_Aim of the exercise_
Please quote exactly the opening lines of the data, from the first line to the one where "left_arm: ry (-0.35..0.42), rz" appears.

_Data shown_
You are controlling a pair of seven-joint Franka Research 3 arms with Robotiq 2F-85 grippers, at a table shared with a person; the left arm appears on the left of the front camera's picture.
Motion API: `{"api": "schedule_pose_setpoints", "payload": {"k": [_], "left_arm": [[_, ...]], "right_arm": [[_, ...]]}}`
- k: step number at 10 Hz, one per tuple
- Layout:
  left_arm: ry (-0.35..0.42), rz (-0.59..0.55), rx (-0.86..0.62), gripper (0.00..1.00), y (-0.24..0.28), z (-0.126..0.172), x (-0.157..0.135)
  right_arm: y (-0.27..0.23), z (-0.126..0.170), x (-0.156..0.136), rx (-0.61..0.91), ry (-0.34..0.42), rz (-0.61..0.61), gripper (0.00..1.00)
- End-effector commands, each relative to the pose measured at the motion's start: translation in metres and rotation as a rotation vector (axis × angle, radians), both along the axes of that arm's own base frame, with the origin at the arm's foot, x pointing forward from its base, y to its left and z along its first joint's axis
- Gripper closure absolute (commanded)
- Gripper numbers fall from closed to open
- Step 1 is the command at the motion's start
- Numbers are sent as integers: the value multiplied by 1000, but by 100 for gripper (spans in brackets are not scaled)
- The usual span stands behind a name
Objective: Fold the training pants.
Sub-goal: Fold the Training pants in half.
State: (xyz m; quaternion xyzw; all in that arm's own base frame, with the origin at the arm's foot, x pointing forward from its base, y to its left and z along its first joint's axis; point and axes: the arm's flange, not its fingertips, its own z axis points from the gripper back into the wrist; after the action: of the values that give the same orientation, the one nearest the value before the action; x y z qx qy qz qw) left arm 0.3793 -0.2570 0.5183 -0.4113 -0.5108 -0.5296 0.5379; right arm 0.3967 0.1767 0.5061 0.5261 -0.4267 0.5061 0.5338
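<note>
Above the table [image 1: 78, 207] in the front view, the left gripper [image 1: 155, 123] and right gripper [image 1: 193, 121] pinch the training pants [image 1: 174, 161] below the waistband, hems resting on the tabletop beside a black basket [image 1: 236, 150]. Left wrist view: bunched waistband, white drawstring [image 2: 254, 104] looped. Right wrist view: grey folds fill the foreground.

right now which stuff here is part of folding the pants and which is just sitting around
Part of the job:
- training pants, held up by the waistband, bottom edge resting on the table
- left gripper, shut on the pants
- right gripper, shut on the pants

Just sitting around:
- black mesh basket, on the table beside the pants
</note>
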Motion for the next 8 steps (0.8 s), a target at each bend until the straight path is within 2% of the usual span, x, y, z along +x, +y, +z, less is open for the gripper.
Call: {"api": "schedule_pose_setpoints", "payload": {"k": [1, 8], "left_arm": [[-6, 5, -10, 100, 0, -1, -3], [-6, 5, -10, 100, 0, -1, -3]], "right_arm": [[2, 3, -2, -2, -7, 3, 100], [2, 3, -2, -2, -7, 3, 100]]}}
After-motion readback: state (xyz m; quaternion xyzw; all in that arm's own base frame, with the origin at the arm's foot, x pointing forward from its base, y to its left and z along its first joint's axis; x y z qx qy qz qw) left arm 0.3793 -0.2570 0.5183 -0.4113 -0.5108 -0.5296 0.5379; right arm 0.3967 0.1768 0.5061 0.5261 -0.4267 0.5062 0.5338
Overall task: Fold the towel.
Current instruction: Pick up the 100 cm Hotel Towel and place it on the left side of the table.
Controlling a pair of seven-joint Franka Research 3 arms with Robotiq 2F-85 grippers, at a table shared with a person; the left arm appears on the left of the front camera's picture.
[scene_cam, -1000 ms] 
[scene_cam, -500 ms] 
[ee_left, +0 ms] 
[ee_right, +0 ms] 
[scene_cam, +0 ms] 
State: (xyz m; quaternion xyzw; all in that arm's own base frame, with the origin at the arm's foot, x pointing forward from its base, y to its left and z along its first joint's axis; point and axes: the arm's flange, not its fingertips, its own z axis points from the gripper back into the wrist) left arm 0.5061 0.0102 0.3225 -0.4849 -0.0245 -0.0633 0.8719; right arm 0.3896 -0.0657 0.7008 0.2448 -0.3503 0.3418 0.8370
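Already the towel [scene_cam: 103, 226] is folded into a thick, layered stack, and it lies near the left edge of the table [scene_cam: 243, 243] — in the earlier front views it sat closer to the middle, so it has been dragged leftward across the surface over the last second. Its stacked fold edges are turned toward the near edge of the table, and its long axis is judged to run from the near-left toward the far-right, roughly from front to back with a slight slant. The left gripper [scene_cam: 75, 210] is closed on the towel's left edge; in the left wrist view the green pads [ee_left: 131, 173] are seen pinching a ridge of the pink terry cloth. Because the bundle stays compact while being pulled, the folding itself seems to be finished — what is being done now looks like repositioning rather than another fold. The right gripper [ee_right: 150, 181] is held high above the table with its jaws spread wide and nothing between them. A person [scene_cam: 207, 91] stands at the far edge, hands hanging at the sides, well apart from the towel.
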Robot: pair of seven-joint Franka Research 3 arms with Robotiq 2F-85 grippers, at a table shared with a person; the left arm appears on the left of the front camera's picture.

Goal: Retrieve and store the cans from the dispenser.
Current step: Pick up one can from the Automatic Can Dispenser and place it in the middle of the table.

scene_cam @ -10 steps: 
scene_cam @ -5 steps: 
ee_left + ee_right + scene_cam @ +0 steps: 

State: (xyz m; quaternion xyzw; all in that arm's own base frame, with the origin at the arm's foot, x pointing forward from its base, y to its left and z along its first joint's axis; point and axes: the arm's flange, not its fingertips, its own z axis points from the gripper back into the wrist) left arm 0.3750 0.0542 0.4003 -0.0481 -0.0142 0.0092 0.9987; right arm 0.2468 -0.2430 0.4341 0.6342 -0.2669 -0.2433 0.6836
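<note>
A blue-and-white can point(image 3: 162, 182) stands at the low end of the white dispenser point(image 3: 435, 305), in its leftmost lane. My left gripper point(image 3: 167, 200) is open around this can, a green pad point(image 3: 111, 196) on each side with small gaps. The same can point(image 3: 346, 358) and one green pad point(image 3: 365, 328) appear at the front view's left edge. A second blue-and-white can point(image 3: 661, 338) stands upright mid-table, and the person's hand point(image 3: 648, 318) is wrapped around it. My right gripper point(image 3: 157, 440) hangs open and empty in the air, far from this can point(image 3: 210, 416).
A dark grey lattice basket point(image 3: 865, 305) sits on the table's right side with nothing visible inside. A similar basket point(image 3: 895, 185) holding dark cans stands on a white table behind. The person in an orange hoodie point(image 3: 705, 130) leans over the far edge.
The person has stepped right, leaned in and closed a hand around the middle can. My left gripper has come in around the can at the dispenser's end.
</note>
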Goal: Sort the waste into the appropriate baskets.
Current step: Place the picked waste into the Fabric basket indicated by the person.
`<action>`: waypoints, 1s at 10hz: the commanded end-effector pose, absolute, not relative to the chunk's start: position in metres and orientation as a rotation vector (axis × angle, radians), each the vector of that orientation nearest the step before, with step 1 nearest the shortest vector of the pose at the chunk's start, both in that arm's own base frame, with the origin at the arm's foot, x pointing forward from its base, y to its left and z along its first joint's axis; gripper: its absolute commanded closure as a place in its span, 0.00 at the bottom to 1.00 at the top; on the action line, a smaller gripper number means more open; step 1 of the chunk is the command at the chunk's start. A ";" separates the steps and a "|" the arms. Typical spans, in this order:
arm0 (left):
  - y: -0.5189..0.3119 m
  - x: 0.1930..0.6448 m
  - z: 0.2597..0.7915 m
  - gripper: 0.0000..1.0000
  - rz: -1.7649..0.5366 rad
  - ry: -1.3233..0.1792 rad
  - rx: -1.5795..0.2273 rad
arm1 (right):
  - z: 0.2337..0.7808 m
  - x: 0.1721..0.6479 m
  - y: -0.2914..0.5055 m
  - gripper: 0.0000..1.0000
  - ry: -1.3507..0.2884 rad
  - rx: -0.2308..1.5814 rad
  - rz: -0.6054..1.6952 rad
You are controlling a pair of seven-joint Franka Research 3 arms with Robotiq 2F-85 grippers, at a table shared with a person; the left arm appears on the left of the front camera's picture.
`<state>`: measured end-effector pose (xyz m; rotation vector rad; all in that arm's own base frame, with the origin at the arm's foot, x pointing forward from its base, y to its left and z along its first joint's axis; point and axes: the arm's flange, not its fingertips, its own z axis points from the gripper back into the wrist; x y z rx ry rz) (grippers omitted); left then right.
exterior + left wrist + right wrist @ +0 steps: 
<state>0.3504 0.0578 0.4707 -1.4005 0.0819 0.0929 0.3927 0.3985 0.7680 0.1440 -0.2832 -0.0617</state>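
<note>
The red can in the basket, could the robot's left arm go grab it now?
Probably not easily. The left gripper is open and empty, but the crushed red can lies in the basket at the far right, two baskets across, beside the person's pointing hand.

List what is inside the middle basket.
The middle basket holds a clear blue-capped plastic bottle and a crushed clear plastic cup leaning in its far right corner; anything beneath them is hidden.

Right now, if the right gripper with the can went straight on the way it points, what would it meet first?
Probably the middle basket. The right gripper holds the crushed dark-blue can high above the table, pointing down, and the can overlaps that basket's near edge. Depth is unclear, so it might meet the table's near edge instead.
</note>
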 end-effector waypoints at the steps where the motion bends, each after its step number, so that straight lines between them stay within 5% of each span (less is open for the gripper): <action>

_Finished exercise_
You are controlling a pair of seven-joint Franka Research 3 arms with Robotiq 2F-85 grippers, at a table shared with a person; the left arm appears on the left of the front camera's picture.
Motion API: `{"api": "schedule_pose_setpoints", "payload": {"k": [_], "left_arm": [[_, ...]], "right_arm": [[_, ...]]}}`
- k: step number at 10 Hz, one per tuple
- Layout:
  left_arm: ry (-0.35..0.42), rz (-0.59..0.55), rx (-0.86..0.62), gripper (0.00..1.00), y (-0.24..0.28), z (-0.126..0.172), x (-0.157..0.135)

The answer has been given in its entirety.